[printk,v1,04/18] printk: Add per-console suspended state

Message ID 20230302195618.156940-5-john.ogness@linutronix.de
State New
Headers
Series threaded/atomic console support |

Commit Message

John Ogness March 2, 2023, 7:56 p.m. UTC
  Currently the global @console_suspended is used to determine if
consoles are in a suspended state. Its primary purpose is to allow
usage of the console_lock when suspended without causing console
printing. It is synchronized by the console_lock.

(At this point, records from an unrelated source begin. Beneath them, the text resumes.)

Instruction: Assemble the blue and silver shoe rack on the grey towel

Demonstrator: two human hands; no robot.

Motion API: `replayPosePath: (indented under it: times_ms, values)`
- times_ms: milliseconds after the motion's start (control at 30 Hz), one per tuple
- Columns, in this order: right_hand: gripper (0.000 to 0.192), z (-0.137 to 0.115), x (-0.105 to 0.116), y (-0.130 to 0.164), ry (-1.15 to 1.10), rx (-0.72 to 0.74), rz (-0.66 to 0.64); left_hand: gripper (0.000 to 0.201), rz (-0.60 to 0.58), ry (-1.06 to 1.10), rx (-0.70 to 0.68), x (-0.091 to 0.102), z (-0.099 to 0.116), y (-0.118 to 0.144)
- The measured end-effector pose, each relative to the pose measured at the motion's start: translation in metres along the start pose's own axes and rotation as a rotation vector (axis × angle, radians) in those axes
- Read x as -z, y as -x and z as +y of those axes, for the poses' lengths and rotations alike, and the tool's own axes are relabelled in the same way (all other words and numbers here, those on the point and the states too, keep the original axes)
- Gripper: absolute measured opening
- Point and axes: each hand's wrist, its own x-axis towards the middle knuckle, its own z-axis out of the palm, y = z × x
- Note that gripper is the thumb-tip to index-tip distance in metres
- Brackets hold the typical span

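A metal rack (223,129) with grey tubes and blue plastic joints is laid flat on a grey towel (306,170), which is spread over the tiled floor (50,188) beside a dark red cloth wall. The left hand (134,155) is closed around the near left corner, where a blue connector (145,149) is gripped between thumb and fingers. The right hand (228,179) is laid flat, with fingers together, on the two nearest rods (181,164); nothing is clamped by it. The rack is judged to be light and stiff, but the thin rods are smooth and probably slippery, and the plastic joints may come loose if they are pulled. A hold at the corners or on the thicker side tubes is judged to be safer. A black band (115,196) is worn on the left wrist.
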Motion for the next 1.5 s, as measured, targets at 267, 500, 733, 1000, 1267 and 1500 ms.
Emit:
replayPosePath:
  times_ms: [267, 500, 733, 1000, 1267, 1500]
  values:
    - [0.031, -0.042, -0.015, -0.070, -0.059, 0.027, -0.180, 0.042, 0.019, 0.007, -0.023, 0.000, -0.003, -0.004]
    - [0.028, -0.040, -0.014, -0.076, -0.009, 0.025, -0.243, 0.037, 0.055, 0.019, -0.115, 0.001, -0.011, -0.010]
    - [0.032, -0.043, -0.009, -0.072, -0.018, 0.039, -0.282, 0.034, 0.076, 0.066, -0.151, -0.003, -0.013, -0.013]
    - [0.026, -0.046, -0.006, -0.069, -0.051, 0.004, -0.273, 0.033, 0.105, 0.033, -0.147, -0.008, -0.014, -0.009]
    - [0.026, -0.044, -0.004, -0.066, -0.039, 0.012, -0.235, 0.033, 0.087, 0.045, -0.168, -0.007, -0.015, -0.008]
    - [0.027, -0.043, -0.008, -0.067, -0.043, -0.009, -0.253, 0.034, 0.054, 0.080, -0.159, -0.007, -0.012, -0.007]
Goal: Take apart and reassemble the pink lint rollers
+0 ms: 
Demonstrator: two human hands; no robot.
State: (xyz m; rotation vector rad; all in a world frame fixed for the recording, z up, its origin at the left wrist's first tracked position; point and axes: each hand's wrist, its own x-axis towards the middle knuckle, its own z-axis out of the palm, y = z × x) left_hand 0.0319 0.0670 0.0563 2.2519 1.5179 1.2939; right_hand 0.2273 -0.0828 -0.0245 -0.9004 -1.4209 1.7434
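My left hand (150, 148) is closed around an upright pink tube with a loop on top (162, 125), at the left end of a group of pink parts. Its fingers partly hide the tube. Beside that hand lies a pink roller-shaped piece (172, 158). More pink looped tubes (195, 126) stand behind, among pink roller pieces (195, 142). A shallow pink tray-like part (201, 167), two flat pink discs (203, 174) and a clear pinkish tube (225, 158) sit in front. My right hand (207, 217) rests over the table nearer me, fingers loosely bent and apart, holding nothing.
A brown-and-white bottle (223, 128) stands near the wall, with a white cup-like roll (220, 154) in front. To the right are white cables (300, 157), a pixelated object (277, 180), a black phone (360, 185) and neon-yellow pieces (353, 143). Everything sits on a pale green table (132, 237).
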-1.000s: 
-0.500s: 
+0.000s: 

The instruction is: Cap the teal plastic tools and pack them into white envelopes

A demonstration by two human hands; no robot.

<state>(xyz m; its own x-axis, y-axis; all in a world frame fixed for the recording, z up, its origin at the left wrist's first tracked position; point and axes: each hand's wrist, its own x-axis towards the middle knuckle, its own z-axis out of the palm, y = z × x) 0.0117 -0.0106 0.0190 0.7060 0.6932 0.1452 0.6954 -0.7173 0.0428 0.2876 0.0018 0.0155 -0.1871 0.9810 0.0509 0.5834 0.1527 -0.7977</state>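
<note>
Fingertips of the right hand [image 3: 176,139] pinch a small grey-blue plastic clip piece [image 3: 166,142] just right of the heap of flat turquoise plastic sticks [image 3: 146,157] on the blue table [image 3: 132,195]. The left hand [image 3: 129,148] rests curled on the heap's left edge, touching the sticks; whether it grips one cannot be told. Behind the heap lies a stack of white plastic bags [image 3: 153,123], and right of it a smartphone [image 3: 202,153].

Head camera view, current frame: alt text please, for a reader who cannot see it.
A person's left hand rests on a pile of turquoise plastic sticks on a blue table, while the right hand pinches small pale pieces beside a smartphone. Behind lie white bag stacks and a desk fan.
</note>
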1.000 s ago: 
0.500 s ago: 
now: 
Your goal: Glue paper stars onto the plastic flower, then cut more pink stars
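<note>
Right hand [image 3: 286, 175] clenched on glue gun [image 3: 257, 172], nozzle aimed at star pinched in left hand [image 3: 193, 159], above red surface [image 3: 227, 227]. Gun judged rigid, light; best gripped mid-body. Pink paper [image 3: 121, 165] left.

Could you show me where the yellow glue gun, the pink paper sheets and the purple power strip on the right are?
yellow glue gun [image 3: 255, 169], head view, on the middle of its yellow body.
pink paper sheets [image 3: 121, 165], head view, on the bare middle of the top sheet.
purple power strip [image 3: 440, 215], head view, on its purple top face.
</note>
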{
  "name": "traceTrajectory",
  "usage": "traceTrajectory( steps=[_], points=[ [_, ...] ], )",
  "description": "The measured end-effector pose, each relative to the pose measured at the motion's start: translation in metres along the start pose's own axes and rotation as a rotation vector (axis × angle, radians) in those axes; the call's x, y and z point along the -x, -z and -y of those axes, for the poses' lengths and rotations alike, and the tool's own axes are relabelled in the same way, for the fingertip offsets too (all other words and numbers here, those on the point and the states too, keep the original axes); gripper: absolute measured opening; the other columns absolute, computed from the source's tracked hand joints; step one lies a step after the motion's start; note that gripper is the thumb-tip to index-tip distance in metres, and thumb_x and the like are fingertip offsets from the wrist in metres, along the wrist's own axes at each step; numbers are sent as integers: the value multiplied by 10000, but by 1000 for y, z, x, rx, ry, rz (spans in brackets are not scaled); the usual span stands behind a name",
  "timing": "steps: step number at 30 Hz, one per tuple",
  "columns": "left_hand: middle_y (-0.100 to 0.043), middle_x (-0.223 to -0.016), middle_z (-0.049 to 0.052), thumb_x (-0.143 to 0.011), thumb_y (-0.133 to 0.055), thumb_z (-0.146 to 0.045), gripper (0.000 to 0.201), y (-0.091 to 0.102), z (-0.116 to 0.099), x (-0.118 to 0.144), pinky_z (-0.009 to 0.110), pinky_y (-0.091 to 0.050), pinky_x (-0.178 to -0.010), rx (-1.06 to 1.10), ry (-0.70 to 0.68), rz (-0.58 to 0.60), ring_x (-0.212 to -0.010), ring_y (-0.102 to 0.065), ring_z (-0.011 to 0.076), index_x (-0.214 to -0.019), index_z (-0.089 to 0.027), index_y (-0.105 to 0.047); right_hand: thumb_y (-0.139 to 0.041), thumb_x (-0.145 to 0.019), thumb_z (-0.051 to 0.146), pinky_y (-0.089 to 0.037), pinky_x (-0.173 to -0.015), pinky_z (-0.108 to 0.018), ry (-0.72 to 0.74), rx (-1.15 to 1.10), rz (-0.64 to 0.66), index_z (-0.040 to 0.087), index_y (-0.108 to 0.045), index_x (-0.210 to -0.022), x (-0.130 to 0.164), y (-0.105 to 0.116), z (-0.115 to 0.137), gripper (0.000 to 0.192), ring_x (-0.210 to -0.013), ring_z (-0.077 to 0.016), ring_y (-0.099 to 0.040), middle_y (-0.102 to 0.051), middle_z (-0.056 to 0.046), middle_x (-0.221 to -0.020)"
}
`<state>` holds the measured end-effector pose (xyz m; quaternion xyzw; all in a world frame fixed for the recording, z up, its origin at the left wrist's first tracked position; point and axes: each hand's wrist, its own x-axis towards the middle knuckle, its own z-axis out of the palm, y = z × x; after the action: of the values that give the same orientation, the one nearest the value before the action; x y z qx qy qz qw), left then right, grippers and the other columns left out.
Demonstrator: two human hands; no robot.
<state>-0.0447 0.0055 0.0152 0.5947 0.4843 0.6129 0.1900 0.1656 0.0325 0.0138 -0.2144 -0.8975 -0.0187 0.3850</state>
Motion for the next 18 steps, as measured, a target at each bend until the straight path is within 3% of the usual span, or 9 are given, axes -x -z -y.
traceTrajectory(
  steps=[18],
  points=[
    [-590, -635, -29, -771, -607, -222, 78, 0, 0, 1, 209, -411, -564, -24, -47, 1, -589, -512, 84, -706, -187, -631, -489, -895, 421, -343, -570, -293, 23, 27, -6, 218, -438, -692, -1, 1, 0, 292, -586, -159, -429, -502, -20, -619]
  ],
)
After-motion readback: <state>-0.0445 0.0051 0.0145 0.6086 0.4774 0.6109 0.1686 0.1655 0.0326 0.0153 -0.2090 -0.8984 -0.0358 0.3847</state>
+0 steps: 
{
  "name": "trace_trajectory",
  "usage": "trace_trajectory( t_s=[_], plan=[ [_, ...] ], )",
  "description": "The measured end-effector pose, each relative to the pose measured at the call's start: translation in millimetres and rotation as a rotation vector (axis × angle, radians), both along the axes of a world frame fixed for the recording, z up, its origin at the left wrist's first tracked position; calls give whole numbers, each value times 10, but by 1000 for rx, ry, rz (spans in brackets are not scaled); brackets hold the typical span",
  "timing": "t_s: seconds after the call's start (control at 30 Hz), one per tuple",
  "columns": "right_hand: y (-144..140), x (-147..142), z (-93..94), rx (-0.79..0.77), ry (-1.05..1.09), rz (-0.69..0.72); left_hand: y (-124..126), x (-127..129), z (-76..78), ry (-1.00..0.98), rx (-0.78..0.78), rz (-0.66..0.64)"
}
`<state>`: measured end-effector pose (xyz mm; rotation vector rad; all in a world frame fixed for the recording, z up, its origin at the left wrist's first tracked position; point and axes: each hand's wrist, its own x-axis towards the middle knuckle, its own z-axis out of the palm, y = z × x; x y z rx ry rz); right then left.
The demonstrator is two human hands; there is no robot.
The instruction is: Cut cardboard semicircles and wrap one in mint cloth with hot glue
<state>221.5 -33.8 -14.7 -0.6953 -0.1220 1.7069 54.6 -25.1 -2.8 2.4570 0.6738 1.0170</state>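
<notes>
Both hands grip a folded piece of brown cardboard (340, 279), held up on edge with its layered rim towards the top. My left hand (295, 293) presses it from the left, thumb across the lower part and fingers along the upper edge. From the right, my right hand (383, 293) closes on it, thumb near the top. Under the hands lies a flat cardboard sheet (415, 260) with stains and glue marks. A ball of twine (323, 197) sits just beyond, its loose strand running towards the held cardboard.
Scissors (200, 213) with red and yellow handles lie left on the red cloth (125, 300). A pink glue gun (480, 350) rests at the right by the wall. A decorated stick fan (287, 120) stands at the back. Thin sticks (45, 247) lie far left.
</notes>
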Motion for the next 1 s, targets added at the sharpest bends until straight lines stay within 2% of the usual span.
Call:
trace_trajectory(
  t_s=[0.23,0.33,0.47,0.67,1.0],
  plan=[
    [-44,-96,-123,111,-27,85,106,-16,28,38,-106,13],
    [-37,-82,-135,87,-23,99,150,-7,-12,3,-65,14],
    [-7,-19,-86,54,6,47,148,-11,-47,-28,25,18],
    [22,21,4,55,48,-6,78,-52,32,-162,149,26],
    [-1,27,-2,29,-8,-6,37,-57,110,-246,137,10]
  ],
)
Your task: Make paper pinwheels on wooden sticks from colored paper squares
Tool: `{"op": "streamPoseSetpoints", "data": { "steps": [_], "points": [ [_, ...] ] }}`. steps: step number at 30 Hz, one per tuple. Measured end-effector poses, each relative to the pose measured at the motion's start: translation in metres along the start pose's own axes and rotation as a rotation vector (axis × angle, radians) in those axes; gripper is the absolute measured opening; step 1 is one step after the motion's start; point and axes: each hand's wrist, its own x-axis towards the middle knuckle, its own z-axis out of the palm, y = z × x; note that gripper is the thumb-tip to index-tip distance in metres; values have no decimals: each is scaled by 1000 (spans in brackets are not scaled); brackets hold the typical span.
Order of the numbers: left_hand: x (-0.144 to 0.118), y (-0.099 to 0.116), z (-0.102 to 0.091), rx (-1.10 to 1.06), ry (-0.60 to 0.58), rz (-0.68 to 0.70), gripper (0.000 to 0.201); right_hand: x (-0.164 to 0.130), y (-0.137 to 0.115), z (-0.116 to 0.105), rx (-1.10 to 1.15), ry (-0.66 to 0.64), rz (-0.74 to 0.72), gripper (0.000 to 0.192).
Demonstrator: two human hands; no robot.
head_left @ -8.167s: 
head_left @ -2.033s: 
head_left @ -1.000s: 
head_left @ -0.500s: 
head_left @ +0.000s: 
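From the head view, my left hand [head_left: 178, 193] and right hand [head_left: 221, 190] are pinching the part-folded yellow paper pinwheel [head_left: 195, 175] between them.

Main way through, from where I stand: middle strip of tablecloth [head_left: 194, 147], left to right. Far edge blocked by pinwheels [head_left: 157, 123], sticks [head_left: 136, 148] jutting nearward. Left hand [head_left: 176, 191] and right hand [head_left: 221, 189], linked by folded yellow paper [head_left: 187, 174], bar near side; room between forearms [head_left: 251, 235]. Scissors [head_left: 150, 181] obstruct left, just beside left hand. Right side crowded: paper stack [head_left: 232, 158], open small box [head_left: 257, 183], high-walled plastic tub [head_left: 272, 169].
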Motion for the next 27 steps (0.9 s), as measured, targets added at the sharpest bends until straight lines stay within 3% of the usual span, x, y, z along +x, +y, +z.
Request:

Rather than relying on the console_lock to determine suspended
state, make it an official per-console state that is set within
console->flags. This allows the state to be queried via SRCU.

@console_suspended will continue to exist, but now only to implement
the console_lock/console_unlock trickery and _not_ to represent
the suspend state of a particular console.

Signed-off-by: John Ogness <john.ogness@linutronix.de>
---
 include/linux/console.h |  3 +++
 kernel/printk/printk.c  | 46 ++++++++++++++++++++++++++++++++---------
 2 files changed, 39 insertions(+), 10 deletions(-)
  

Comments

Petr Mladek March 8, 2023, 2:40 p.m. UTC | #1
On Thu 2023-03-02 21:02:04, John Ogness wrote:
> Currently the global @console_suspended is used to determine if
> consoles are in a suspended state. Its primary purpose is to allow
> usage of the console_lock when suspended without causing console
> printing. It is synchronized by the console_lock.
> 
> Rather than relying on the console_lock to determine suspended
> state, make it an official per-console state that is set within
> console->flags. This allows the state to be queried via SRCU.
> 
> @console_suspended will continue to exist, but now only to implement
> the console_lock/console_unlock trickery and _not_ to represent
> the suspend state of a particular console.
> 
> --- a/include/linux/console.h
> +++ b/include/linux/console.h
> @@ -153,6 +153,8 @@ static inline int con_debug_leave(void)
>   *			receiving the printk spam for obvious reasons.
>   * @CON_EXTENDED:	The console supports the extended output format of
>   *			/dev/kmesg which requires a larger output buffer.
> + * @CON_SUSPENDED:	Indicates if a console is suspended. If true, the
> + *			printing callbacks must not be called.
>   */
>  enum cons_flags {
>  	CON_PRINTBUFFER		= BIT(0),
> @@ -162,6 +164,7 @@ enum cons_flags {
>  	CON_ANYTIME		= BIT(4),
>  	CON_BRL			= BIT(5),
>  	CON_EXTENDED		= BIT(6),
> +	CON_SUSPENDED		= BIT(7),

We have to show it in /proc/consoles, see fs/proc/consoles.c.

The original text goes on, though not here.